WHAT THE EXERCISE ASKS: Print out the complete set of records below, exactly as they read.

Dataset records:
--- START ---
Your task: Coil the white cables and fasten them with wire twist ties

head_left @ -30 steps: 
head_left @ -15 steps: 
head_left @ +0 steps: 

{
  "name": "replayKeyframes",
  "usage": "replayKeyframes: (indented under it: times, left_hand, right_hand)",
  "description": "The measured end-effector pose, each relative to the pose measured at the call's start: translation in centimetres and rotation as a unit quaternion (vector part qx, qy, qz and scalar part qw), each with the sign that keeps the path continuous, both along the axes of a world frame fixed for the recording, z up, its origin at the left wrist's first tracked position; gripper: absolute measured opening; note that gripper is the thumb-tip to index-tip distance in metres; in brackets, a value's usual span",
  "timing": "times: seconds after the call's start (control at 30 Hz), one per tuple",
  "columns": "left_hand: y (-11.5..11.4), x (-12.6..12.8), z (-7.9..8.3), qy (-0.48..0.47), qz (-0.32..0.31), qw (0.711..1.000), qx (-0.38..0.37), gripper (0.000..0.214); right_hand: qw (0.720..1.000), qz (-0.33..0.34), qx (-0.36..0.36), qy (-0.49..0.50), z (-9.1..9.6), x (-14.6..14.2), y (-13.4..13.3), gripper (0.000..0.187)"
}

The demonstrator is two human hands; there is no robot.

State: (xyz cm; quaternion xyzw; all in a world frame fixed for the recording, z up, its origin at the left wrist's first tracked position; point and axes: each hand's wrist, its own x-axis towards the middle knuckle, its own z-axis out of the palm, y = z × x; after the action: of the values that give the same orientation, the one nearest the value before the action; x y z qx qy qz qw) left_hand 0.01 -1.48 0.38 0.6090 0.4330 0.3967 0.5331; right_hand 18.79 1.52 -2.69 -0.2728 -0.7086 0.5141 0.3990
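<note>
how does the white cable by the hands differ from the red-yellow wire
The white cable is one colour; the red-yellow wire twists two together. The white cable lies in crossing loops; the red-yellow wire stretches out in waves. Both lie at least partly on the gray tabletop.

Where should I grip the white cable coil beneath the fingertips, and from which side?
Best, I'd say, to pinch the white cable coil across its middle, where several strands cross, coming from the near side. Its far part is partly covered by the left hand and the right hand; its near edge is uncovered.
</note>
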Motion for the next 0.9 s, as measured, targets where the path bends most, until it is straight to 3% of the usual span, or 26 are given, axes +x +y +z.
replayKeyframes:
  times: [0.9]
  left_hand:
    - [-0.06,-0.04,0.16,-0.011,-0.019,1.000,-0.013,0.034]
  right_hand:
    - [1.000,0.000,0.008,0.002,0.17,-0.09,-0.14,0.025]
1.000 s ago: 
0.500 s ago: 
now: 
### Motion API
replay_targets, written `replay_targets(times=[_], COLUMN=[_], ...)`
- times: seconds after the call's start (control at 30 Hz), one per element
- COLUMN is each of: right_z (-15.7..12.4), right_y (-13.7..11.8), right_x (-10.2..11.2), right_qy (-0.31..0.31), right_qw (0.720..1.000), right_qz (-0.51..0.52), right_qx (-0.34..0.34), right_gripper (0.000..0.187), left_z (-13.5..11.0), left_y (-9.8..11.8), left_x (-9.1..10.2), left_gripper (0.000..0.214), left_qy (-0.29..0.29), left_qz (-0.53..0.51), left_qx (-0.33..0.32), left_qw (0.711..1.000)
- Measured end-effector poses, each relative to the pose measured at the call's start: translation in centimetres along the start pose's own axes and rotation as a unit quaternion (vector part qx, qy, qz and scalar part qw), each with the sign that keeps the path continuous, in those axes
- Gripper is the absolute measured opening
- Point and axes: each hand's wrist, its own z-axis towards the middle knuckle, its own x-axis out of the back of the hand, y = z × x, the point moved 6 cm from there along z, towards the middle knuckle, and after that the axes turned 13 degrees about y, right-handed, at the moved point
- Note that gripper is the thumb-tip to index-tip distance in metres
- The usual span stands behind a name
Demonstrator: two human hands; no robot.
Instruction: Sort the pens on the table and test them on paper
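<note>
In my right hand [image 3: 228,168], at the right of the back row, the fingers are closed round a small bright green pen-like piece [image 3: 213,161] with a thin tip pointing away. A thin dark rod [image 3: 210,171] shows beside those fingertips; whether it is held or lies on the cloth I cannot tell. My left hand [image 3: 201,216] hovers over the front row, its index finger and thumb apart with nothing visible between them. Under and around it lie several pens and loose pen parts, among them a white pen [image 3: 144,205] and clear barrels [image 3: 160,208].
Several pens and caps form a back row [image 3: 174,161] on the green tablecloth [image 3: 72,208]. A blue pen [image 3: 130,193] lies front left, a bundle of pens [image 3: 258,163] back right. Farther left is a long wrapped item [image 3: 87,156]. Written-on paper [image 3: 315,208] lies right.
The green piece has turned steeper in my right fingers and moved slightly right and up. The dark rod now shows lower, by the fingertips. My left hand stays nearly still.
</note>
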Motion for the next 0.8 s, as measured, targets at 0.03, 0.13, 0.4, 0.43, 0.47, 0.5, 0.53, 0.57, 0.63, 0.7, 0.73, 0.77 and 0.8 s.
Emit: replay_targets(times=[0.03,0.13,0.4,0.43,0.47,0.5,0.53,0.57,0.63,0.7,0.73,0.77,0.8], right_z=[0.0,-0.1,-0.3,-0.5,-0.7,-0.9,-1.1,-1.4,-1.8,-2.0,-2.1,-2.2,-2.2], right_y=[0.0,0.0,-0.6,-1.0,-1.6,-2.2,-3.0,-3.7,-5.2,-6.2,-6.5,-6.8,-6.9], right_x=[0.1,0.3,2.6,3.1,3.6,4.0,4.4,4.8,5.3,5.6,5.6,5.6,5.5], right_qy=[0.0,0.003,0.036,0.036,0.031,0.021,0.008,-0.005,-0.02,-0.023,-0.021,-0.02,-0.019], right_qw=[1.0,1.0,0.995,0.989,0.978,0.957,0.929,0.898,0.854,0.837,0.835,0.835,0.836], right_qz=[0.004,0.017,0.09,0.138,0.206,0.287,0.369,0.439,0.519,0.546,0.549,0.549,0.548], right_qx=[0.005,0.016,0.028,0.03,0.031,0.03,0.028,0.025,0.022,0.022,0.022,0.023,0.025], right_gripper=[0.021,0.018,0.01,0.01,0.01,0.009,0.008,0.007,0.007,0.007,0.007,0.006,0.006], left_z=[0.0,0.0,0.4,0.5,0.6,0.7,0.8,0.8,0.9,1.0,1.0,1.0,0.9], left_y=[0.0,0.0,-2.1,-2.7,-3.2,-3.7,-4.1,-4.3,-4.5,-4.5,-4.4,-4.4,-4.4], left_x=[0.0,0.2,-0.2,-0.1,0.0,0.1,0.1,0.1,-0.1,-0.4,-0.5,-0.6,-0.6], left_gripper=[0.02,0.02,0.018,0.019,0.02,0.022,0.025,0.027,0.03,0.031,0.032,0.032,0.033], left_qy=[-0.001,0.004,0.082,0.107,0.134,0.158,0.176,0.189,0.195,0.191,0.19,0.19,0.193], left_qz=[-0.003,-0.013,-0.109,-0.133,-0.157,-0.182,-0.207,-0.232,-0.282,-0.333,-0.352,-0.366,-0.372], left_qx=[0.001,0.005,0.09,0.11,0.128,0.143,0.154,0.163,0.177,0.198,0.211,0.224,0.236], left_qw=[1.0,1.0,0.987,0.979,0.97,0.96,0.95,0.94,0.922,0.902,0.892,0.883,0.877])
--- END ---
EXERCISE OUTPUT:
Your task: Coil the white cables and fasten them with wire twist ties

head_left @ -30 steps: 
head_left @ -15 steps: 
head_left @ +0 steps: 

{
  "name": "replayKeyframes",
  "usage": "replayKeyframes: (indented under it: times, left_hand, right_hand)",
  "description": "The measured end-effector pose, each relative to the pose measured at the call's start: translation in centimetres and rotation as a unit quaternion (vector part qx, qy, qz and scalar part qw), each with the sign that keeps the path continuous, both along the axes of a world frame fixed for the recording, z up, its origin at the left wrist's first tracked position; gripper: absolute measured opening; note that gripper is the thumb-tip to index-tip distance in metres; in brackets, a value's usual span",
  "timing": "times: seconds after the call's start (control at 30 Hz), one per tuple",
  "columns": "left_hand: y (-11.5..11.4), x (-12.6..12.8), z (-7.9..8.3), qy (-0.48..0.47), qz (-0.32..0.31), qw (0.711..1.000), qx (-0.38..0.37), gripper (0.000..0.214); right_hand: qw (0.720..1.000), qz (-0.33..0.34), qx (-0.36..0.36), qy (-0.49..0.50), z (-9.1..9.6), x (-14.6..14.2), y (-13.4..13.3), gripper (0.000..0.187)"
}

The demonstrator is two human hands; there is no robot.

State: (xyz cm; quaternion xyzw; all in a world frame fixed for the recording, z up, its origin at the left wrist's first tracked position; point and axes: each hand's wrist, its own x-axis towards the middle knuckle, its own z-axis out of the palm, y = z × x; after the action: of the values that give the same orientation, the one nearest the value before the action; x y z qx qy qz qw) left_hand 0.01 -1.48 0.38 0.6090 0.4330 0.3967 0.5331; right_hand 18.79 1.52 -2.69 -0.2728 -0.7086 0.5141 0.3990
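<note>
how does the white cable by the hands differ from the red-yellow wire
The white cable is one colour; the red-yellow wire twists two together. The white cable lies in crossing loops; the red-yellow wire stretches out in waves. Both lie at least partly on the gray tabletop.

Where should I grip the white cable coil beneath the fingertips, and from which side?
Best, I'd say, to pinch the white cable coil across its middle, where several strands cross, coming from the near side. Its far part is partly covered by the left hand and the right hand; its near edge is uncovered.
</note>
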Motion for the next 0.9 s, as measured, targets where the path bends most, until it is straight to 3% of the usual span, or 26 are given, axes +x +y +z.
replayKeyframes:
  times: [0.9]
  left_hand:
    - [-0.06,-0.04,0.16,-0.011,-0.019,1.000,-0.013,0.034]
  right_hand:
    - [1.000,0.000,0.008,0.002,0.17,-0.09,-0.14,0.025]
1.000 s ago: 
0.500 s ago: 
now: 
### Motion API
replay_targets, written `replay_targets(times=[_], COLUMN=[_], ...)`
- times: seconds after the call's start (control at 30 Hz), one per element
- COLUMN is each of: right_z (-15.7..12.4), right_y (-13.7..11.8), right_x (-10.2..11.2), right_qy (-0.31..0.31), right_qw (0.720..1.000), right_qz (-0.51..0.52), right_qx (-0.34..0.34), right_gripper (0.000..0.187), left_z (-13.5..11.0), left_y (-9.8..11.8), left_x (-9.1..10.2), left_gripper (0.000..0.214), left_qy (-0.29..0.29), left_qz (-0.53..0.51), left_qx (-0.33..0.32), left_qw (0.711..1.000)
- Measured end-effector poses, each relative to the pose measured at the call's start: translation in centimetres along the start pose's own axes and rotation as a unit quaternion (vector part qx, qy, qz and scalar part qw), each with the sign that keeps the path continuous, in those axes
- Gripper is the absolute measured opening
- Point and axes: each hand's wrist, its own z-axis towards the middle knuckle, its own x-axis out of the back of the hand, y = z × x, the point moved 6 cm from there along z, towards the middle knuckle, and after that the axes turned 13 degrees about y, right-handed, at the moved point
- Note that gripper is the thumb-tip to index-tip distance in metres
- The usual span stands behind a name
Demonstrator: two human hands; no robot.
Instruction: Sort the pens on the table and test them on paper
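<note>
In my right hand [image 3: 228,168], at the right of the back row, the fingers are closed round a small bright green pen-like piece [image 3: 213,161] with a thin tip pointing away. A thin dark rod [image 3: 210,171] shows beside those fingertips; whether it is held or lies on the cloth I cannot tell. My left hand [image 3: 201,216] hovers over the front row, its index finger and thumb apart with nothing visible between them. Under and around it lie several pens and loose pen parts, among them a white pen [image 3: 144,205] and clear barrels [image 3: 160,208].
Several pens and caps form a back row [image 3: 174,161] on the green tablecloth [image 3: 72,208]. A blue pen [image 3: 130,193] lies front left, a bundle of pens [image 3: 258,163] back right. Farther left is a long wrapped item [image 3: 87,156]. Written-on paper [image 3: 315,208] lies right.
The green piece has turned steeper in my right fingers and moved slightly right and up. The dark rod now shows lower, by the fingertips. My left hand stays nearly still.
</note>
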Motion for the next 0.8 s, as measured, targets at 0.03, 0.13, 0.4, 0.43, 0.47, 0.5, 0.53, 0.57, 0.63, 0.7, 0.73, 0.77 and 0.8 s.
Emit: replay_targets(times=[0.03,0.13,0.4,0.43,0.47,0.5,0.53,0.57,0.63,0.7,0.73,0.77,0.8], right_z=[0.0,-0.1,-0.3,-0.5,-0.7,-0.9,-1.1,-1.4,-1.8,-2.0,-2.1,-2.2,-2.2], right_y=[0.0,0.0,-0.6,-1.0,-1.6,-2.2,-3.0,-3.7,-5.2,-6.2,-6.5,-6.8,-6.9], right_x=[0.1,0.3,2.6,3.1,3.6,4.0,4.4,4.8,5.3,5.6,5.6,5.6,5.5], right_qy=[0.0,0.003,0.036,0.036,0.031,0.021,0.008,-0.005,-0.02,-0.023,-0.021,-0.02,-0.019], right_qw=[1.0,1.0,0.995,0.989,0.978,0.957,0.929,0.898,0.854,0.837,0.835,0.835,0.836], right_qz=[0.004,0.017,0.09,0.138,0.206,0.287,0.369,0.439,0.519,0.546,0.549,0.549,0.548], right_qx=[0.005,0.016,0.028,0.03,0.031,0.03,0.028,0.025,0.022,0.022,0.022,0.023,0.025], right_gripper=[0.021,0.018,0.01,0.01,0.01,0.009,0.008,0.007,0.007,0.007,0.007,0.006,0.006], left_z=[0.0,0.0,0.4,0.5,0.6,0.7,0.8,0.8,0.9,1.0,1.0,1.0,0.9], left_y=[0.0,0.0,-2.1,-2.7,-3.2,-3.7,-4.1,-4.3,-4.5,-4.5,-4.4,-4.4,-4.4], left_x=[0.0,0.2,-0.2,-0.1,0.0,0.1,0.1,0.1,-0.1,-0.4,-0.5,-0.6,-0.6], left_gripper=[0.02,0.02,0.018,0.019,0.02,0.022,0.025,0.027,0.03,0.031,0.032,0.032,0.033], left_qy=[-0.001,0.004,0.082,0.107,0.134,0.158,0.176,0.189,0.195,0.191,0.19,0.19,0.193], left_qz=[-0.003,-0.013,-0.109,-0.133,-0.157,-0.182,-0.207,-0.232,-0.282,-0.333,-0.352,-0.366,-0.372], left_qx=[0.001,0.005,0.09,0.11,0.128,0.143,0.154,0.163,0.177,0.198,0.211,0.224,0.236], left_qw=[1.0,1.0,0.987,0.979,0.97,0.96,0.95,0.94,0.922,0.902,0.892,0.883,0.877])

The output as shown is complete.